### [YOUR GOAL]
Your answer should hold only the line containing "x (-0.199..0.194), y" and each line that follows it in the listing, copied exactly.

::::

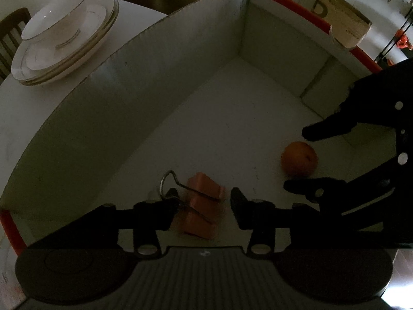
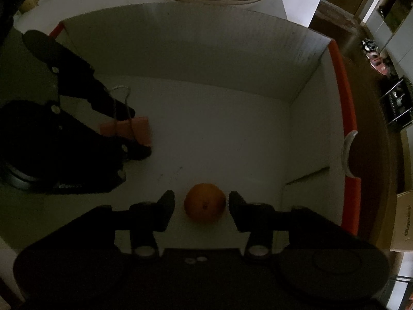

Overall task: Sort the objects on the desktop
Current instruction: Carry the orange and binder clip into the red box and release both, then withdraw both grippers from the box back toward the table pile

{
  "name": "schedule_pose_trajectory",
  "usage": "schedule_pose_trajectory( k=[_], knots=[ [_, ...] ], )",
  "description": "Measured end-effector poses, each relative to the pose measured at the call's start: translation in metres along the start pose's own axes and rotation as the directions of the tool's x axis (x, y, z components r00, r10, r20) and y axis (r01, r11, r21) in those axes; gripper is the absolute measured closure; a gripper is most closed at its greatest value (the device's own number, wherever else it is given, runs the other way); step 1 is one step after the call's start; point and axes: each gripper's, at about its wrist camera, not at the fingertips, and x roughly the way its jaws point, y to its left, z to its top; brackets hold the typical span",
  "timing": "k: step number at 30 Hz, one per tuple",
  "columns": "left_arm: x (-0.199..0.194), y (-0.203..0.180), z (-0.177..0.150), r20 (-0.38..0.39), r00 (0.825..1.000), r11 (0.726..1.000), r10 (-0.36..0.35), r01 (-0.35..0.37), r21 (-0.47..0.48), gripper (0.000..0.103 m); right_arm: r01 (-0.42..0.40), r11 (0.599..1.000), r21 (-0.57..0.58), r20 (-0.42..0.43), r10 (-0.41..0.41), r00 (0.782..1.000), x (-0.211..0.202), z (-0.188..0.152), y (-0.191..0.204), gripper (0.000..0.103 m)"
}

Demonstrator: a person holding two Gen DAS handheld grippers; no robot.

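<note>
No writing is legible; print on the brown carton is too blurred. Your left gripper is spread around the orange binder clip and your right gripper is spread around the orange, both lying on the floor of the white box. 1 stack of plates sits on the white table just behind the box, over dark flooring.

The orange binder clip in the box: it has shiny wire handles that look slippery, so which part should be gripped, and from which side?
Grip the orange binder clip across its flat-sided body, coming from above. The body offers parallel faces, while the thin wire handles stick out and would likely slip. It lies on the white cardboard box floor with open space above.
</note>
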Motion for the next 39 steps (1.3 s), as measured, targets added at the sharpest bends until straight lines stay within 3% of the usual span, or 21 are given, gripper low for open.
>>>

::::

### [OUTPUT FOR THIS EXERCISE]
  "columns": "left_arm: x (-0.199..0.194), y (-0.203..0.180), z (-0.177..0.150), r20 (-0.38..0.39), r00 (0.825..1.000), r11 (0.726..1.000), r10 (-0.36..0.35), r01 (-0.35..0.37), r21 (-0.47..0.48), gripper (0.000..0.103 m); right_arm: r01 (-0.42..0.40), r11 (0.599..1.000), r21 (-0.57..0.58), r20 (-0.42..0.43), r10 (-0.41..0.41), r00 (0.782..1.000), x (-0.211..0.202), z (-0.188..0.152), y (-0.191..0.204), gripper (0.000..0.103 m)"
}

Demonstrator: a person holding two Gen DAS handheld grippers; no robot.

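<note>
No writing is legible; print on the brown carton is too blurred. Your left gripper is spread around the orange binder clip and your right gripper is spread around the orange, both lying on the floor of the white box. 1 stack of plates sits on the white table just behind the box, over dark flooring.

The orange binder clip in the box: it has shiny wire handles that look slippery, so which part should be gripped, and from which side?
Grip the orange binder clip across its flat-sided body, coming from above. The body offers parallel faces, while the thin wire handles stick out and would likely slip. It lies on the white cardboard box floor with open space above.
</note>
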Motion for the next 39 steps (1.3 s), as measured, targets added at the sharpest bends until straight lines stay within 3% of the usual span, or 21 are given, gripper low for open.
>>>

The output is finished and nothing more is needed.